Kamis, 5 Mei 2011, secara resmi perpanjangan kontrak kerjasama Wilayah Kerja West Madura Offshore (WMO) menempatkan PT Pertamina (Persero) sebagai Operator. Perpanjangan kontrak WMO menempatkan dua kontraktor yaitu PT Pertamina (Persero) dan PT Kodeco Energy Co. Ltd. dengan komposisi saham 80% untuk Pertamina dan 20% untuk Kodeco.
Keputusan tersebut dinilai banyak kalangan merupakan langkah yang tepat, setelah sebelumnya mencuat berbagai gonjang-ganjing yang bernuansakan kepentingan ekonomi pihak-pihak tertentu. Maklumlah, Indonesia pasca Orde Baru, justru yang lebih mengemuka kepentingan sektoral dan kepentingan kelompok tertentu, ketimbang kepentingan blue print jangka panjang bangsa Indonesia.
Setelah mengakuisisi dan mengambil alih operatorship Blok Offshore North West Java (ONWJ)) dari tangan BP West Java Ltd pada tanggal 25 Juni 2009, terus merambah sektor hulu bagi Pertamina memang cara yang jitu untuk terus memperkuat platform-nya.
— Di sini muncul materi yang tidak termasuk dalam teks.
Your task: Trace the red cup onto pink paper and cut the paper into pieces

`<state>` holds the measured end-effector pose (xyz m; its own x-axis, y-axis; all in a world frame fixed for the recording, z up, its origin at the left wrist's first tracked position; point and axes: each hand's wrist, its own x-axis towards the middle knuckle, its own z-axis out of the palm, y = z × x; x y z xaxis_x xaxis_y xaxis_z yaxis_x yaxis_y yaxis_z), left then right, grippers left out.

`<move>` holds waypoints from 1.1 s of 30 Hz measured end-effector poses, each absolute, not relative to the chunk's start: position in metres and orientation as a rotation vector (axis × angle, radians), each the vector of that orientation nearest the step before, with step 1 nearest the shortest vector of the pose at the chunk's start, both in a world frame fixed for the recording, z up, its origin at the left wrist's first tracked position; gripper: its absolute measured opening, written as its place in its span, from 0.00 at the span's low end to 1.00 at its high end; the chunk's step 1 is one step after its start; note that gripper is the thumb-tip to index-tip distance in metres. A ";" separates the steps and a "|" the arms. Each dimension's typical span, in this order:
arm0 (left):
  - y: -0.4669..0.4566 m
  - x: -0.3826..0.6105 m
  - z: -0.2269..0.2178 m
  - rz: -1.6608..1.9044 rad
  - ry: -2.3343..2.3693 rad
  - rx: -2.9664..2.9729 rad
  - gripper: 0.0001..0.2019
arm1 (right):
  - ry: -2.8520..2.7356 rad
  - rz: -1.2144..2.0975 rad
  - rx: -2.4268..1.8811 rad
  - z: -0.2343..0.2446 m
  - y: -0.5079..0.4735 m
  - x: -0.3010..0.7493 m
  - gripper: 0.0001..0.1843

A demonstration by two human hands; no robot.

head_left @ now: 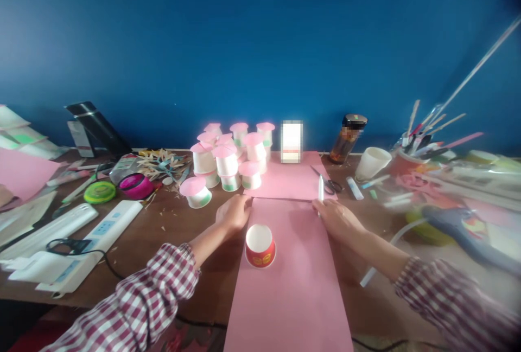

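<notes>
A long pink paper sheet stretches from the near table edge toward the middle. At its far left corner, my left hand is closed, its fingertips on the paper. My right hand is at the far right corner, closed around a white pen that points up. Those fingers also meet the sheet's edge. On the sheet's left side a red paper cup with yellow marks shows its pale round end upward. Beyond lies another pink sheet, with dark-handled scissors on its right part.
Several white cups topped with pink paper discs stand behind my left hand. Power strips lie left, near a green tape measure. At right are a white cup, a drink bottle and a blurred glue gun.
</notes>
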<state>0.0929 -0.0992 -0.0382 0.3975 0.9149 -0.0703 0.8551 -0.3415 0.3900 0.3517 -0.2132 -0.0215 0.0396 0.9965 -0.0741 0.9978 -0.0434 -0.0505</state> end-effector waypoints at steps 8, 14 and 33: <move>-0.100 0.093 -0.038 0.214 1.459 2.293 0.14 | 2.213 -0.116 2.313 -0.026 -0.217 0.357 0.08; -0.100 0.098 -0.040 0.290 1.516 2.286 0.08 | 2.230 -0.118 2.367 -0.025 -0.214 0.359 0.08; -0.092 0.099 -0.046 0.474 1.496 2.278 0.08 | 2.258 -0.138 2.369 -0.034 -0.215 0.365 0.07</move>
<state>0.0992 -0.0919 -0.0460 0.3788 0.9225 0.0744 0.7966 -0.3659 0.4811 0.3654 -0.2147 -0.0337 0.0504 0.9982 0.0315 0.9869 -0.0449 -0.1547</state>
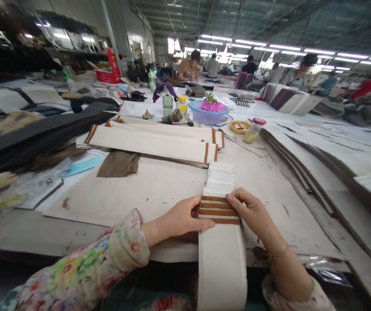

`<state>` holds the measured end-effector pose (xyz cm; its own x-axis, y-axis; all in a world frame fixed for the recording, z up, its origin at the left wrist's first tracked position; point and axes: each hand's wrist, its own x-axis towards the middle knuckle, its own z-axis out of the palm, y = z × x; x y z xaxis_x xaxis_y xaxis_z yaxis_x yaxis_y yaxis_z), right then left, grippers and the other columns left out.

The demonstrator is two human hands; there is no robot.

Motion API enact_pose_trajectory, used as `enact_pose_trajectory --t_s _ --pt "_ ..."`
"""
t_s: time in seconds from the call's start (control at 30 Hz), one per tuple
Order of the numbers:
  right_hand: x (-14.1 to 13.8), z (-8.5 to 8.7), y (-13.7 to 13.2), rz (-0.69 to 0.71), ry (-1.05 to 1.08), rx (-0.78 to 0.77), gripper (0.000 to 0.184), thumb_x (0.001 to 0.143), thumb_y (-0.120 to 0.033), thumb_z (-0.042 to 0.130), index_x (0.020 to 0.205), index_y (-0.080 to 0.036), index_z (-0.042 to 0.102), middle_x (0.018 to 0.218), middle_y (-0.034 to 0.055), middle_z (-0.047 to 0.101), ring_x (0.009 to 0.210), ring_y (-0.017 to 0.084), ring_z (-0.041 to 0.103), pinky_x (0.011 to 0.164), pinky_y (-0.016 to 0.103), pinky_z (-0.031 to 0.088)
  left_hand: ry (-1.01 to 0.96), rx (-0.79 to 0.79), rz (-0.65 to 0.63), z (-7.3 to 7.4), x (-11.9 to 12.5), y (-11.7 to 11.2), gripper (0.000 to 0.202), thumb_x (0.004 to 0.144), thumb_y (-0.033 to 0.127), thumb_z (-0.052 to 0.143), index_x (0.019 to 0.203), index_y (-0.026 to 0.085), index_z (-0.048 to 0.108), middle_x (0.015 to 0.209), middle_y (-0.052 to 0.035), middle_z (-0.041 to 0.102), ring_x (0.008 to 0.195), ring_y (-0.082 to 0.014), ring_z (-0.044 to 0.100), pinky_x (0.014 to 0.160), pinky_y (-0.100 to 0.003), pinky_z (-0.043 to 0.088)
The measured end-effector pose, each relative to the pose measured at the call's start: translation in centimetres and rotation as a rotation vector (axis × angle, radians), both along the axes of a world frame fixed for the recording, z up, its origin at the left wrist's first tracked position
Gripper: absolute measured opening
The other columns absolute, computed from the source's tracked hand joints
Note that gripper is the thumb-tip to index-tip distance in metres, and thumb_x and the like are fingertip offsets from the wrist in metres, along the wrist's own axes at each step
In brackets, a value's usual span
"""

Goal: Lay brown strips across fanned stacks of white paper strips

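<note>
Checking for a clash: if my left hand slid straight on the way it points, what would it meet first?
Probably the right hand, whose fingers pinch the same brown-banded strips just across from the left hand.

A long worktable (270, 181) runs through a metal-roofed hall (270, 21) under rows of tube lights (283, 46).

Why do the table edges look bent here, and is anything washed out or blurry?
Head view: the wide lens bows the table towards the frame's sides; the ceiling lights burn out white; the left edge and the far people look soft; the left hand, right hand and the strips they pinch are sharp, evenly lit, with faint shadows.
</note>
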<state>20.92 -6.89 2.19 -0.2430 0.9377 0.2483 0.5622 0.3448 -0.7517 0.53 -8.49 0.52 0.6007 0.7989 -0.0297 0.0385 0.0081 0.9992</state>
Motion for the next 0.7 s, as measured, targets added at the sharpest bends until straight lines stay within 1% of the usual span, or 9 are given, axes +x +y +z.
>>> enact_pose_trajectory --t_s 0.07,0.17,0.23,0.33,0.47,0.53,0.57,0.63,0.7 --pt "-0.2 0.6 0.2 0.049 -0.056 -0.032 0.024 0.082 -0.036 0.049 0.068 -0.019 0.057 0.067 0.0003 0.055 0.066 0.014 0.051 0.061 0.025 0.039 -0.031 -0.049 -0.018 0.0 0.0 0.0 0.045 0.071 0.031 0.063 0.11 0.014 0.049 0.101 -0.005 0.059 0.088 -0.017 0.056 0.076 -0.027 0.045" --pt "-0.7 1.3 0.4 0.137 -0.162 -0.044 0.024 0.081 -0.036 0.05 0.066 -0.02 0.058 0.065 0.0001 0.057 0.064 0.014 0.052 0.06 0.025 0.038 0.049 -0.021 0.016 -0.2 -0.1 0.0 0.042 0.069 0.034 0.064 0.103 0.012 0.054 0.091 -0.0035 0.061 0.079 -0.0157 0.056 0.069 -0.024 0.045" --pt "-0.9 1.5 0.4 0.16 -0.197 -0.04 0.027 0.082 -0.037 0.048 0.064 -0.019 0.057 0.063 0.0 0.057 0.062 0.014 0.052 0.058 0.025 0.038 0.101 -0.003 0.022 -0.3 -0.2 0.1 0.041 0.069 0.036 0.064 0.102 0.012 0.056 0.09 -0.0037 0.061 0.077 -0.016 0.056 0.067 -0.024 0.044" --pt "-1.0 1.6 0.6 0.178 -0.197 -0.071 0.029 0.082 -0.039 0.046 0.065 -0.019 0.058 0.064 0.0003 0.058 0.062 0.014 0.053 0.058 0.025 0.039 0.152 0.001 0.014 -0.3 -0.3 0.1 0.042 0.069 0.037 0.063 0.103 0.011 0.057 0.09 -0.0046 0.062 0.076 -0.0167 0.056 0.066 -0.025 0.045" --pt "-1.3 1.9 1.2 0.249 -0.15 -0.202 0.023 0.078 -0.039 0.052 0.075 -0.019 0.063 0.072 0.0012 0.063 0.068 0.016 0.056 0.062 0.026 0.042 0.176 0.027 0.062 -0.2 -0.2 0.0 0.043 0.068 0.037 0.063 0.101 0.01 0.059 0.086 -0.0048 0.063 0.074 -0.017 0.056 0.064 -0.025 0.045" --pt "-1.5 2.0 1.2 0.238 -0.065 -0.259 0.025 0.077 -0.041 0.053 0.074 -0.019 0.064 0.073 0.0018 0.064 0.07 0.018 0.057 0.064 0.027 0.043 0.159 0.037 0.092 -0.1 -0.2 -0.2 0.042 0.068 0.037 0.063 0.1 0.01 0.059 0.086 -0.0049 0.063 0.075 -0.0172 0.056 0.065 -0.024 0.045" --pt "-1.5 1.8 1.1 0.208 0.021 -0.296 0.027 0.076 -0.043 0.053 0.078 -0.019 0.065 0.075 0.0022 0.065 0.072 0.018 0.058 0.066 0.028 0.044 0.143 0.038 0.098 -0.1 -0.2 -0.2 0.041 0.068 0.037 0.063 0.099 0.01 0.06 0.086 -0.0048 0.063 0.075 -0.0171 0.056 0.065 -0.024 0.045" --pt "-1.3 1.4 0.4 0.154 0.284 -0.403 0.035 0.078 -0.048 0.05 0.096 -0.02 0.062 0.086 0.0037 0.065 0.08 0.02 0.059 0.071 0.031 0.045 0.095 0.043 0.095 0.1 -0.2 -0.4 0.039 0.069 0.035 0.063 0.099 0.01 0.059 0.087 -0.0044 0.062 0.076 -0.016 0.056 0.065 -0.023 0.045" --pt "-0.8 0.8 -0.9 0.156 0.554 -0.512 0.047 0.081 -0.053 0.041 0.116 -0.023 0.05 0.099 0.0062 0.063 0.089 0.021 0.059 0.077 0.035 0.046 0.034 0.045 0.09 0.3 -0.2 -0.5 0.037 0.07 0.032 0.062 0.1 0.01 0.059 0.087 -0.0038 0.062 0.075 -0.0145 0.055 0.065 -0.022 0.044"
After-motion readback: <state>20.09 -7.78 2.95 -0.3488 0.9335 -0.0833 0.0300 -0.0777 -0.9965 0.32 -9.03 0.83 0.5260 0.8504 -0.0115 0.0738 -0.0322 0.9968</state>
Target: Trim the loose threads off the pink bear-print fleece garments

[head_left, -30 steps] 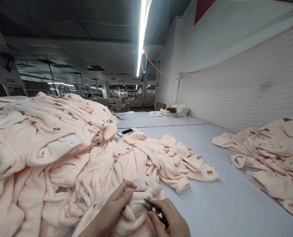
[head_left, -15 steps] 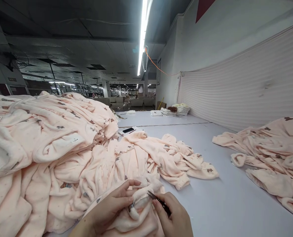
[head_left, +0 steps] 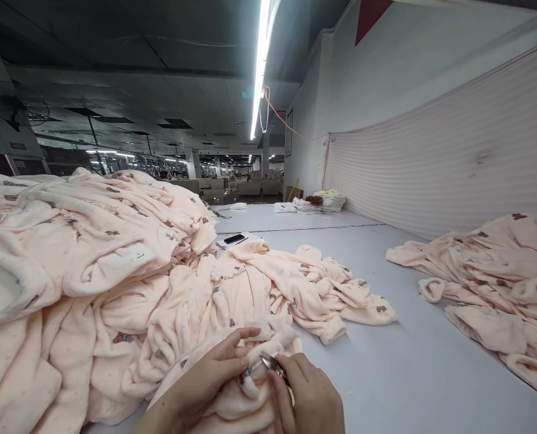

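Low in the head view, my left hand pinches a fold of a pale pink plush garment between thumb and fingers. My right hand is closed around small metal thread snips. The tip of the snips lies against the fold, just right of my left fingertips. My right palm and fingers hide the rest of the snips. The held garment bunches up beneath both hands and bears small printed figures.
A tall heap of pink garments fills the left side. Another pile lies at the right on the white table. Ahead are loose sleeves, a black phone and stacked white cloths.
My right hand and the snips have shifted slightly left and turned, so the metal now shines. My left hand keeps its pinch on the fold. The view has moved slightly.
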A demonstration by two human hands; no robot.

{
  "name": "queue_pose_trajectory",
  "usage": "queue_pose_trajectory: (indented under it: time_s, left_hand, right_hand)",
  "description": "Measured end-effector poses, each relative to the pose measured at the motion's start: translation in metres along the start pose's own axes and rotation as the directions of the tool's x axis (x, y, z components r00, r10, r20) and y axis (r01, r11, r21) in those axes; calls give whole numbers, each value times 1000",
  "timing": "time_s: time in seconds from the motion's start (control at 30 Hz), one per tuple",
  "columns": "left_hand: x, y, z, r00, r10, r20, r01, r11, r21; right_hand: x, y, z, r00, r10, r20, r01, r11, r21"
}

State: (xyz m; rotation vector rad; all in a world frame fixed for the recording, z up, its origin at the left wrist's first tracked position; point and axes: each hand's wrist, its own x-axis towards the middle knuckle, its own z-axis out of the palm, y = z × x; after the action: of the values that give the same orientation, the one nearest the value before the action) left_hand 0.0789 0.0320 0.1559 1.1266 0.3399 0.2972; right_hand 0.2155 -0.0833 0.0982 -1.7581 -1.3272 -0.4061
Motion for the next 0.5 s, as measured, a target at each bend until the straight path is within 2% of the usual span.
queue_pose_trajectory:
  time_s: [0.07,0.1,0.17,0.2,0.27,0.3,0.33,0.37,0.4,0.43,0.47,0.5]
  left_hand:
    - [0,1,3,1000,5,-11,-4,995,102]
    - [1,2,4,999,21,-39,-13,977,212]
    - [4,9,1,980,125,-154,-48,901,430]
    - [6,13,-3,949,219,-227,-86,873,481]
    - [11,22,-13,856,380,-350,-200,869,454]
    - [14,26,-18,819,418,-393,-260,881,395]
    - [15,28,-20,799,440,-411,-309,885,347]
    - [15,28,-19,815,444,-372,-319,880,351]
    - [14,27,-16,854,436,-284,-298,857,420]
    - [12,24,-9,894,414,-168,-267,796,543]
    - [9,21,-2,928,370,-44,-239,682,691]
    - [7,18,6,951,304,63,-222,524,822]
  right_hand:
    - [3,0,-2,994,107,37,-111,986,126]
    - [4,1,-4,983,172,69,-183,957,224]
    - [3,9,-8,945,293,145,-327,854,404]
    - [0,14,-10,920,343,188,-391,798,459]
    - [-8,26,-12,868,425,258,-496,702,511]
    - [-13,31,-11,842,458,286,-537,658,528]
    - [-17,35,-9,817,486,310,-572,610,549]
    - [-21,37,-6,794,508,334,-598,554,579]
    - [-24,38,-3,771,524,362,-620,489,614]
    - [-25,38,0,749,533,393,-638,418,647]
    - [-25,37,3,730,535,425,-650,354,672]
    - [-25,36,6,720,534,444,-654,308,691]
Ketika itu Pertamina merogoh kocek US$ 280 juta (banyak pengamat mengatakan kemahalan jika mengingat tidak lama lagi kontrak blok ini memang akan habis) untuk membeli semua saham BP yang porsi kepemilikannya di blok tersebut sebesar 46 persen. Pemilik Blok ONWJ lainnya adalah CNOOC 36,72 persen, Inpex 7,25 persen, dan Itochu Oil Exploration 2,85 persen. Karena BP semula merupakan pemilik saham terbanyak merangkap sebagai operator Blok ONWJ, maka secara otomatis akuisisi tersebut menempatkan Pertamina sebagai operator pula.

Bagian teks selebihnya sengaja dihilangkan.